A person cannot consist only of minuses:
- People who experience a sense of constant shame focus only on their imperfections, but forget about dignity.
- Suppose a person who ruled the hundred meters most slowly can write excellent poems or make successes in science.
- That is why, reproaching yourself for another shame, you should think: “Perhaps it was simply not your area?”
- Personality is rarely a genius in everything that is taken for. One activity can be shiny, the other is somewhat worse, and the third one cannot be successful at all. But this does not mean that a person is bad or wrong.
What is the difference between a conscience and shame: in your own words
In order for a person to become ashamed, he always needs an “observer” who will notice his act and criticize. There is shame on the disapproval of society. What is the difference between the conscience and shame? Here's the answer in your own words:
- Conscience is the internal quality of a person. In this case, he reproaches himself for something unacceptable.

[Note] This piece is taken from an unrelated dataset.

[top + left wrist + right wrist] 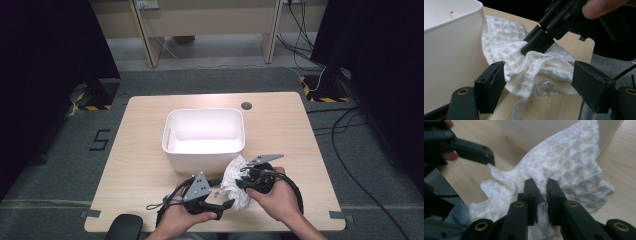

- A person does not need any “eyewitnesses” to experience internal awkwardness.
- After all, remorse arises due to the presence of moral principles and norms in a person, which he, for some reason, violates.
- It turns out that shame is a collective phenomenon, and conscience is individual.
Remember: Shame is the main advisory headquarters of your complexes. The more you listen to him, the faster the feeling absorbs you, closing in the bubble of your own uncertainty.
Fight with this, you are stronger than that. Get rid of such thoughts that like worms eat your sanity. Good luck!
Video: Labkovsky - how to get rid of guilt and shame?